On Thursday, 15 May 2014 at 10:31:47 UTC, luka8088 wrote:
On 15.5.2014. 11:45, Don wrote:
On Thursday, 15 May 2014 at 08:14:50 UTC, luka8088 wrote:
On 15.5.2014. 8:58, Jonathan M Davis via Digitalmars-d wrote:
On Thu, 15 May 2014 05:51:14 +0000
via Digitalmars-d <[email protected]> wrote:
Yep, purity implies memoing.
No, it doesn't. _All_ that it means when a function is pure
is that
it cannot
access global or static variables unless they can't be
changed after
being
initialized (e.g. they're immutable, or they're const value
types),
and it
can't call any other functions which aren't pure. It means
_nothing_
else. And
it _definitely_ has nothing to do with functional purity.
Now, combined with other information, you _can_ get
functional purity
out it -
e.g. if all the parameters to a function are immutable, then
it _is_
functionally pure, and optimizations requiring functional
purity can
be done
with that function. But by itself, pure means nothing of the
sort.
So, no, purity does _not_ imply memoization.
- Jonathan M Davis
Um. Yes it does. http://dlang.org/function.html#pure-functions
"functional purity (i.e. the guarantee that the function will
always
return the same result for the same arguments)"
The fact that it should not be able to effect or be effected
by the
global state is not a basis for purity, but rather a
consequence.
Even other sources are consistent on this matter, and this is
what
purity by definition is.
Please note: D's 'pure' annotation does *not* mean that the
function is
pure. It means that it is statically verified to be OK to call
it from a
pure function.
The compiler determines if a function is pure, the programmer
never does.
There are two things going on here, and they are quite
distinct.
(1) Really the keyword should be something like '@noglobal',
rather than
'pure'. It's called pure for historical reasons. To reduce
confusion
I'll call D's pure '@noglobal' and the functional languages
pure
'@memoizable'.
But it turns out that @memoizable isn't actually an interesting
property, whereas '@noglobal' is.
"No global state" is a deep, transitive property of a function.

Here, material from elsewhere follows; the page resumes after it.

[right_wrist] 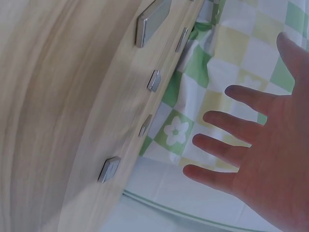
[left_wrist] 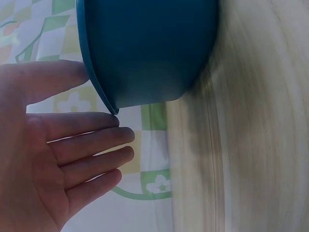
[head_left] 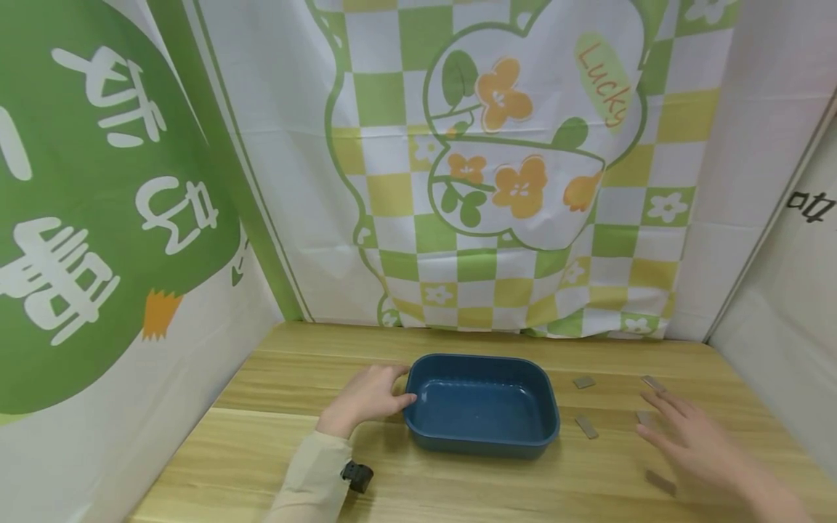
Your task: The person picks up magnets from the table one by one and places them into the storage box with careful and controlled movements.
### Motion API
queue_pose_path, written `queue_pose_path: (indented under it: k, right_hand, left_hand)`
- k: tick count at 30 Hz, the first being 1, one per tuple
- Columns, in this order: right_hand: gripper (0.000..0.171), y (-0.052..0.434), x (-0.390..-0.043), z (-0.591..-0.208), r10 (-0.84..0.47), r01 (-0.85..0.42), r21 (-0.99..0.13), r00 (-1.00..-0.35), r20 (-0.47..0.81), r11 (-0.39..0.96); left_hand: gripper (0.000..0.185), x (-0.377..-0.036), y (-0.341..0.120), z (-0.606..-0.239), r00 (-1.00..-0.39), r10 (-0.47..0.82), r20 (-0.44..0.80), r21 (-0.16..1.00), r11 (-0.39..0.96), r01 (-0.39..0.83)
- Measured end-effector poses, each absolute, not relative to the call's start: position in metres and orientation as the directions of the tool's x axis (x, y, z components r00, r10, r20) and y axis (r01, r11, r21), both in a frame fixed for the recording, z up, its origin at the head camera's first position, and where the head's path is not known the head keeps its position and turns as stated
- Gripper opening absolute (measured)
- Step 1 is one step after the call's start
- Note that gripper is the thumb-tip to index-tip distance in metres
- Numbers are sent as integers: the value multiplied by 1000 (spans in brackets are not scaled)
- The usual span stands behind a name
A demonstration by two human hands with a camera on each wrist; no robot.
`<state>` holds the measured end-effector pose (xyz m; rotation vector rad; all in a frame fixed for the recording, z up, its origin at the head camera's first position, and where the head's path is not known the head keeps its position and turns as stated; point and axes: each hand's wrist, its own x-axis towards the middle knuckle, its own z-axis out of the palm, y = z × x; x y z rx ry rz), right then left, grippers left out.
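Note:
A dark blue rectangular tray (head_left: 484,407) sits empty in the middle of the wooden table (head_left: 248,450). My left hand (head_left: 374,394) lies flat against the tray's left end, fingers straight, thumb touching the rim. The left wrist view shows the same open palm (left_wrist: 72,159) next to the tray (left_wrist: 145,48). My right hand (head_left: 683,434) hovers, fingers spread, above several small grey metal plates (head_left: 586,426) to the right of the tray, holding nothing. In the right wrist view the spread fingers (right_wrist: 227,125) float clear of the plates (right_wrist: 153,80).
Printed green and white cloth (head_left: 497,167) hangs as walls behind and on both sides of the table. The plates lie scattered between the tray and the table's right edge, one of them (head_left: 660,482) near the front. A black wrist strap (head_left: 357,476) shows at my left sleeve.

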<state>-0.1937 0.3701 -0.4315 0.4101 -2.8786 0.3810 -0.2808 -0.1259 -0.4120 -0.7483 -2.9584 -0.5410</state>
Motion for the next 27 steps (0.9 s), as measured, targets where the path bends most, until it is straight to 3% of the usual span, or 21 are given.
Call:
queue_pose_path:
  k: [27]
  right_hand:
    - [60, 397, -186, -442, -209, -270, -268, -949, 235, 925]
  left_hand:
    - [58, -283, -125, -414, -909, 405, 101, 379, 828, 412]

"Memoizable" is a superficial supersetextra property which the
compiler
can trivially determine from @noglobal.
Suppose you have function f(), which calls function g().
If f does not depend on global state, then g must not depend
on global
state.
BUT if f() can be memoizable even if g() is not memoizable.
This approach used by D enormously increases the number of
functions
which can be statically proven to be pure. The nomenclature
can create
confusion though.
(2) Allowing GC activity inside a @noglobal function does
indeed weaken
our ability to memoize.
The compiler can still perform memoizing operations on most
functions
that return GC-allocated memory, but it's more difficult. We
don't yet
have data on how much of a problem this is.
An interesting side-effect of the recent addition of @nogc to
the
language, is that we get this ability back.
Yeah, I read all about weak/string purity and I do understand
the
background. I was talking about strong purity, maybe I should
pointed
that out.
So, to correct myself: As I understood strong purity implies
memoization. Am I correct?
Yes. 'strong pure' means pure in the way that the functional
language crowd means 'pure'.
'weak pure' just means doesn't use globals.
But note that "strong purity" isn't an official concept, it was
just the terminology I used when explain to Walter what I meant.
I don't like the term because it's rather misleading
-- in reality you could define a whole range of purity strengths
(more than just two).
The stronger the purity, the more optimizations you can apply.